One of the things I liked about this novel is its strong sense of place. Ridinghouse Bay is a small seaside town with the usual attractions for holidaymakers – a pub, a seafood restaurant, cafe, a beach bar and a fairground . And there is a map showing all the locations around the Bay.
Alice’s cottage is tiny, an old coastguard’s cottage built over three hundred years ago.
Beyond her window, between Victorian street lights, a string of sun-faded bunting swings back and forth in the boisterous April wind. To the left there is a slipway where small fishing boats form a colourful spine down to a concrete jetty and where the great dreadful froth of the North Sea hits the rocky shoreline. And beyond that the sea. Black and infinite. (page 2)

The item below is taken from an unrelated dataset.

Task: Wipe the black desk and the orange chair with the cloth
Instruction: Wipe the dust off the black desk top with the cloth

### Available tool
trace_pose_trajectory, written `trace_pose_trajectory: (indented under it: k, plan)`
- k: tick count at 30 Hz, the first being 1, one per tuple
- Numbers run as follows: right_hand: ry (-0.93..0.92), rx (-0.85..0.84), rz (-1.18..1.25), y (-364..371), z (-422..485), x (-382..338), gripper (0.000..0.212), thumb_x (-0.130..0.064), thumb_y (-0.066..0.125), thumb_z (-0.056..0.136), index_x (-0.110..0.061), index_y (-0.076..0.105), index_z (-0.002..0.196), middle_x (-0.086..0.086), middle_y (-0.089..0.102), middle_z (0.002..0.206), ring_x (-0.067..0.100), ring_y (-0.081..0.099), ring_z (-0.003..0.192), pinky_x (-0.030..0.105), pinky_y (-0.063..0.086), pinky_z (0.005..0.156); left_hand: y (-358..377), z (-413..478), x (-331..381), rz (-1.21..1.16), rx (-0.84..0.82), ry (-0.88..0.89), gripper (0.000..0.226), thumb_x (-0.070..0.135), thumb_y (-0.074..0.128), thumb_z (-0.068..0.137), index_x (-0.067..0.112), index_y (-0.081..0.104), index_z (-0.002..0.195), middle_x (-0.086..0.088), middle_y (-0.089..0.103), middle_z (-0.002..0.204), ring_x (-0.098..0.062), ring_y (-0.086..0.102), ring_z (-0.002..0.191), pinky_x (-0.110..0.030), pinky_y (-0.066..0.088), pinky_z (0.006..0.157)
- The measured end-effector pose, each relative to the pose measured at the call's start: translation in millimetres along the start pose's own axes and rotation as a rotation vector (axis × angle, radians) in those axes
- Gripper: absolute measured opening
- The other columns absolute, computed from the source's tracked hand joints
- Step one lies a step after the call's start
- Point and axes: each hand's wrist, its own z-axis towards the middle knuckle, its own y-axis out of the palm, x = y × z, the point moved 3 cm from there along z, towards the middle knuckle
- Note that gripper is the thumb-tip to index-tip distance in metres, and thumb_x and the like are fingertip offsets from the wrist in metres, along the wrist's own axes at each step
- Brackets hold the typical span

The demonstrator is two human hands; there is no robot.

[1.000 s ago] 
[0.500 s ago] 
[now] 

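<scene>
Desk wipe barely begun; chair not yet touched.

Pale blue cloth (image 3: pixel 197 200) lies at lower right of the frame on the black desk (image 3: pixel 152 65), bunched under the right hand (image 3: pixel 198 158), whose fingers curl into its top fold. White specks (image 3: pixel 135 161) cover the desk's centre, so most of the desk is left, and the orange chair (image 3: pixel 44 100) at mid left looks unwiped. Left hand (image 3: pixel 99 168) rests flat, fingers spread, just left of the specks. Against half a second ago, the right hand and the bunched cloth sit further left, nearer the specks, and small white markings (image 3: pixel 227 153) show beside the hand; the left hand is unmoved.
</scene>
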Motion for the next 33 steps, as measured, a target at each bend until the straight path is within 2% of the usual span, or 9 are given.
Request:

Alice is a bit eccentric, a generous and kind-hearted woman, living on her own with her four children and three dogs. The cottage is too small for her family, cramped, with low ceilings that slope and bulge, but she invites the man in to stay in the studio/shed in her back yard which is where she makes art from old maps to sell on the internet. The children decide to call him ‘Frank’ and she tries to help him remember what had happened to him. Then Frank begins to have flashbacks and thinks he may have killed someone.
Lily, meanwhile is trying to find Carl. They had met and married in the Ukraine and although she has spoken to his mother on the phone she has never met her. The police tell her his passport is a fake and his mother isn’t answering her phone, but she finds her address and goes to see her. But the house is empty.
I read this quickly, it’s very readable. The characters are realistically drawn with depth – and the puzzle about Frank’s identity kept me guessing. It’s not as clear-cut as it first appeared and I kept changing my mind as I read on. It certainly isn’t the ‘cosy’ mystery, that the opening pages seem to indicate, but it is a story that me gripped as the tension rose to a dramatic and violent climax.
I’ll certainly be looking out for more of Lisa Jewell’s books to read.
There will be a new Lisa Jewell novel – The Family Upstairs which is out on 25 July. Her earlier books are:
Thirtynothing (2000)
One-hit Wonder (2001)
A Friend of the Family (2003)
Vince and Joy (2005)
31 Dream Street (2007)
The Truth About Melody Browne (2009)
After the Party (2010)
The Making of Us (2011)
Before I Met You (2012)
The House We Grew Up In (2012)
The Third Wife (2012)
The Girls (2015)
aka The Girls in the Garden
I Found You (2016)
Then She Was Gone (2017)
Watching You (2018)
I’ve heard that this one is really good, Margaret. And it certainly sounds like a fascinating premise for the two present-day story lines. I’m glad that you enjoyed it as well as you did. I ought to put one of Jewell’s books in the spotlight at some point.